I worked with a client who had a whole bunch of machine learning models that were feeding their critical business processes but they needed constant retraining with new training data. There is a whole lifecycle around capturing data, understanding and organising it so you can feed it into and train models.
“We have to figure out how to manage the auditability of which models have been trained on which data; which data can be used for which purposes based on consent and regulation; understanding bias and so many other things.”
It’s a huge area of focus at the moment but it’s a relatively immature area. There is a lot of understanding needed about the data before you can even push it into the model.
Then there is the area of efficiency. When you’ve got say 50 teams who are working on different models how can you drive efficiencies between them when they are all going out and buying data and perhaps it’s the same data? How could all the data be made available to all of them where it is appropriate?

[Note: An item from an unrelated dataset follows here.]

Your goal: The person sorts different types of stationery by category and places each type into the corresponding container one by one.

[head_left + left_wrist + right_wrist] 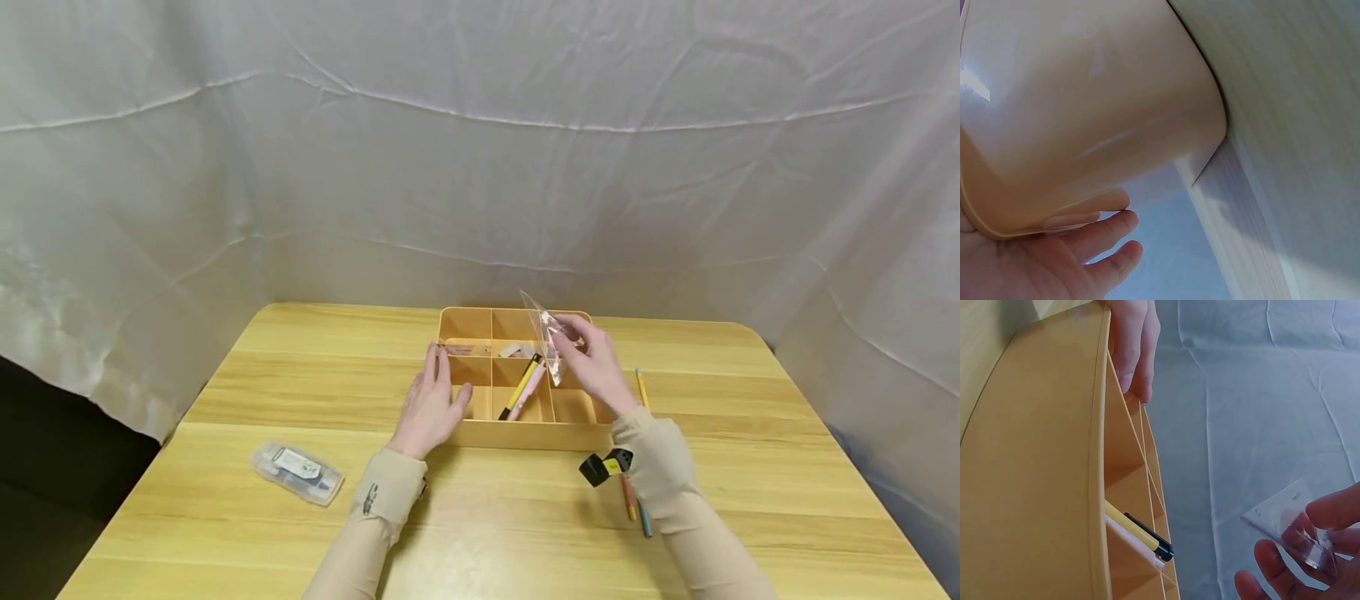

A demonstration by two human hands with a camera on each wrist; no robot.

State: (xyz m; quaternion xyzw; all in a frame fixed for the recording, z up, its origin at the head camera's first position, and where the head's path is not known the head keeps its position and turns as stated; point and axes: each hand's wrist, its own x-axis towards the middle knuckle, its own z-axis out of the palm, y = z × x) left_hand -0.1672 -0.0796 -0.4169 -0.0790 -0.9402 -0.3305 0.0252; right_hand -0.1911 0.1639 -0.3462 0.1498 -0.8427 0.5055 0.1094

“What we are doing in this new wave is solving problems clients didn’t even know they would have to solve when they started to implement AI.”
I go to so many clients who say they are doing data science but not seeing any of the benefits of it because they are not being efficient about it. I’m incredibly fortunate to be working on solutions to these problems that need to be solved to allow organizations to fully embrace AI.

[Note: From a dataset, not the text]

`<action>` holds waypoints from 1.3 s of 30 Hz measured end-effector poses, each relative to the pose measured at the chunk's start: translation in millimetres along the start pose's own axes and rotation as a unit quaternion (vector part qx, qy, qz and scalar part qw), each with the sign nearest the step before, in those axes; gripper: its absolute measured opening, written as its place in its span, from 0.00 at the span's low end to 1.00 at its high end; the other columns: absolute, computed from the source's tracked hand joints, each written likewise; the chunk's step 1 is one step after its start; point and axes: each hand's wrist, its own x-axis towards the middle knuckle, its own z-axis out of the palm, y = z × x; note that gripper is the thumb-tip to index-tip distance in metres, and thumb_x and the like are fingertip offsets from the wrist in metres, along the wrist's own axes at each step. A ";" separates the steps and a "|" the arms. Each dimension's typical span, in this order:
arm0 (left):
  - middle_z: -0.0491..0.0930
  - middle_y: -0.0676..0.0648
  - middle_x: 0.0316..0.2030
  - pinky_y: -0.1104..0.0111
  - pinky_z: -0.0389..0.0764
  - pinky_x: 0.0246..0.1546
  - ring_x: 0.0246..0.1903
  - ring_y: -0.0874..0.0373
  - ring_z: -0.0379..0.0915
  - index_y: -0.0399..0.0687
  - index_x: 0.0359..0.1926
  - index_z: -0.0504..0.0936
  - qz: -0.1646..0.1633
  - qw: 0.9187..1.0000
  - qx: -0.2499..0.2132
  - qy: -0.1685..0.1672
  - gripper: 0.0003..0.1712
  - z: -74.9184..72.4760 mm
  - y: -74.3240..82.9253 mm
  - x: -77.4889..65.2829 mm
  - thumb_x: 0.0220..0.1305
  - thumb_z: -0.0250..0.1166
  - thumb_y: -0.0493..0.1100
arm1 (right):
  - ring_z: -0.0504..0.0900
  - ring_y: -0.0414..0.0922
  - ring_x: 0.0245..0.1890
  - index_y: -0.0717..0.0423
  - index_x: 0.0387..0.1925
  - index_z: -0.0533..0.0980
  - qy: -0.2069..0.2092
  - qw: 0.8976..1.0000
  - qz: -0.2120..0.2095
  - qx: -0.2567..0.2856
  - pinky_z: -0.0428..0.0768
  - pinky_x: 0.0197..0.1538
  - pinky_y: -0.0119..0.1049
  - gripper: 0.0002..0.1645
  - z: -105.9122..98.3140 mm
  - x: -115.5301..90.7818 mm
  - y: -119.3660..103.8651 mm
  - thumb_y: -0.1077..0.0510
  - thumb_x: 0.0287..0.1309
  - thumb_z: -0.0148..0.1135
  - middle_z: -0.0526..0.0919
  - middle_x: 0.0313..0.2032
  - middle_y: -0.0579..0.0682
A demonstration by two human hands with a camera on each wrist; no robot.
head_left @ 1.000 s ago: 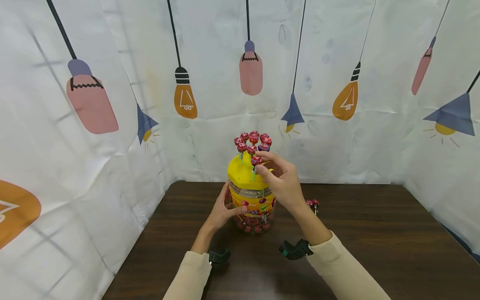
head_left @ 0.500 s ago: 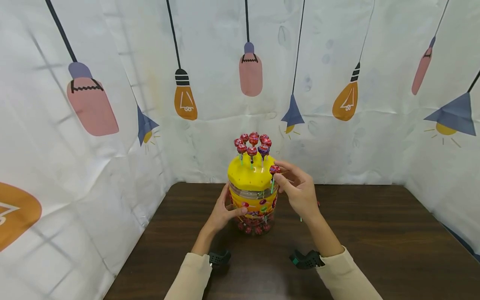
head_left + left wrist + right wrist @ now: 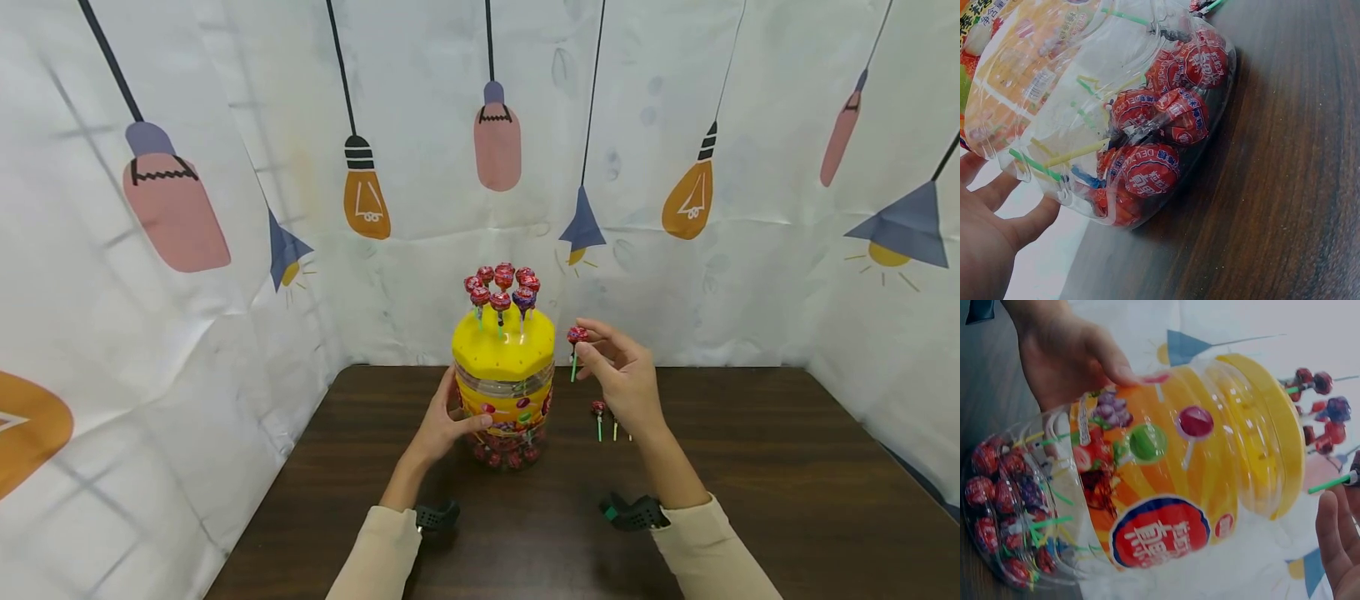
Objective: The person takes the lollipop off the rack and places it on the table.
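Note:
A clear plastic candy jar point(image 3: 504, 410) with a yellow lid point(image 3: 501, 357) stands upright on the table. My left hand point(image 3: 437, 432) grips its left side, thumb across the front label. Several red-wrapped lollipops point(image 3: 1147, 169) lie in the bottom of the jar, and others point(image 3: 500, 302) stand stick-down in the lid's top, one with a purple wrapper. To the right of the lid, my right hand point(image 3: 628, 385) pinches a lollipop point(image 3: 577, 335) near its head, the green stick pointing down. In the right wrist view that green stick point(image 3: 1329, 484) shows beside the lid, apart from it.
Loose lollipops point(image 3: 597, 407) lie on the dark wooden table point(image 3: 720, 475) right of the jar, partly hidden by my right hand and forearm. Behind the table hangs a white cloth point(image 3: 420, 300) printed with lamps. Each wrist wears a black strap point(image 3: 633, 512).
My right hand has moved right with the lollipop, from over the lid's front to beside it. Loose lollipops on the table show more now. The left hand and jar stay in place.

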 end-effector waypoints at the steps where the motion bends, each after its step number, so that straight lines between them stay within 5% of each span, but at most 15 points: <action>1: 0.64 0.49 0.73 0.30 0.58 0.71 0.72 0.44 0.59 0.72 0.79 0.51 0.000 1.000 0.000 0.000 0.54 0.0 0.2 0.0 0.61 0.74 0.53 | 0.82 0.47 0.27 0.63 0.61 0.78 -0.001 1.000 0.002 0.003 0.88 0.35 0.38 0.21 -1.5 0.6 1.2 0.66 0.68 0.62 0.82 0.45 0.47; 39: 0.63 0.50 0.74 0.32 0.59 0.71 0.73 0.45 0.59 0.72 0.80 0.49 0.006 1.000 0.005 0.000 0.54 0.8 -1.0 -0.8 0.62 0.73 0.52 | 0.83 0.39 0.37 0.58 0.65 0.77 -0.023 0.995 0.095 0.018 0.88 0.34 0.34 0.22 -106.8 7.3 63.0 0.62 0.71 0.61 0.82 0.45 0.43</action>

“It is still very early days in general in AI but we are certainly seeing recognition of the challenges of doing AI well and the importance of good data management.”

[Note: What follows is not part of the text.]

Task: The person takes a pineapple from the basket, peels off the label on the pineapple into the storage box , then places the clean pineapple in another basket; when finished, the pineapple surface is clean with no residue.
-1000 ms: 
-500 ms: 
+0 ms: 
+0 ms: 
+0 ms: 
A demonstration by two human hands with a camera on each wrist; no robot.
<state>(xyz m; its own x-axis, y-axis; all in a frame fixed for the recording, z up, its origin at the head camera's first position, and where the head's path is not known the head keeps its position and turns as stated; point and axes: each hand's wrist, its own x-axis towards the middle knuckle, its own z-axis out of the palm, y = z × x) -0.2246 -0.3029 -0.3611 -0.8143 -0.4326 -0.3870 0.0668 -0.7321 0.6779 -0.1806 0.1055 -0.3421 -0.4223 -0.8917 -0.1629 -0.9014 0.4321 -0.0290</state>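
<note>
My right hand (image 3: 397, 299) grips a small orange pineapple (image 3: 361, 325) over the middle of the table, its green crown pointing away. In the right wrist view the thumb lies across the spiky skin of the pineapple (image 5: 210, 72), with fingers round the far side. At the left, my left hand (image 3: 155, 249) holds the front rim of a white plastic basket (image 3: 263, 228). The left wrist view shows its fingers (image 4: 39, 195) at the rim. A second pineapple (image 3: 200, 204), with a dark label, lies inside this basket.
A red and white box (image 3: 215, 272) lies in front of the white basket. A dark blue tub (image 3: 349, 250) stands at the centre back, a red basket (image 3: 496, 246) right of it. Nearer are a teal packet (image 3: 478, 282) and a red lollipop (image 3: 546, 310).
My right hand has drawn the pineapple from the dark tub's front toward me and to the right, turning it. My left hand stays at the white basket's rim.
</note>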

Thus far it has all been about the collection of data, collect, collect, collect. But just collecting it doesn’t get you to AI. There are a whole bunch of steps to do before you can put it in the hands of the consumers to create an effective and efficient data science practise that allows clients to fully differentiate their business.
You have 17 patents in areas like machine learning, mobile device interaction and application generation. What drives you to discover and develop new techniques and products?
I just love technology. I’m kind of a geek like most of us in this industry – or at least we mostly all have geeky undertones! I love creating new things and I’ve always been inspired by inventors. There are IBMers with more than 100 patents – I’ll never reach those lofty heights but I really love inventing new things. It’s about doing something that has not been done before; implementing it and then protecting your idea. The breadth of it has surprised me too.
“It’s really cool to have a list of things that you may not be known for but which no one else has done or achieved. My favourite one is probably about the concept of using machine-learning to automate data stewardship.”
The reason I say that one is because data stewardship was a real struggle with clients because it is so labour intensive and requires growing numbers of people to do it. About 4 years ago we created some IP to train a model based on the actions of data stewards. It looks at the anomalies in the data; looks at what the data stewards did and then feeds a model to make a decision for each item in a list. Ultimately it will save our customers from having to have reams and reams of data stewards.
We came up with the idea in the MDM environment but now the patent is written in a generic way and can be used anywhere. It’s based on decision-tree type technology.
What do you think are the key trends in data management today and how do you think it will change the way we all do business?
I think it’s AI which is the big thing. The data management problem is not going away – it is extremely important – but AI is a positive disruptor to it.
“You go from collecting information and using perhaps 10% of it. AI helps you use larger volumes of the data to create models and bake them in to processes which allows you to change your business.”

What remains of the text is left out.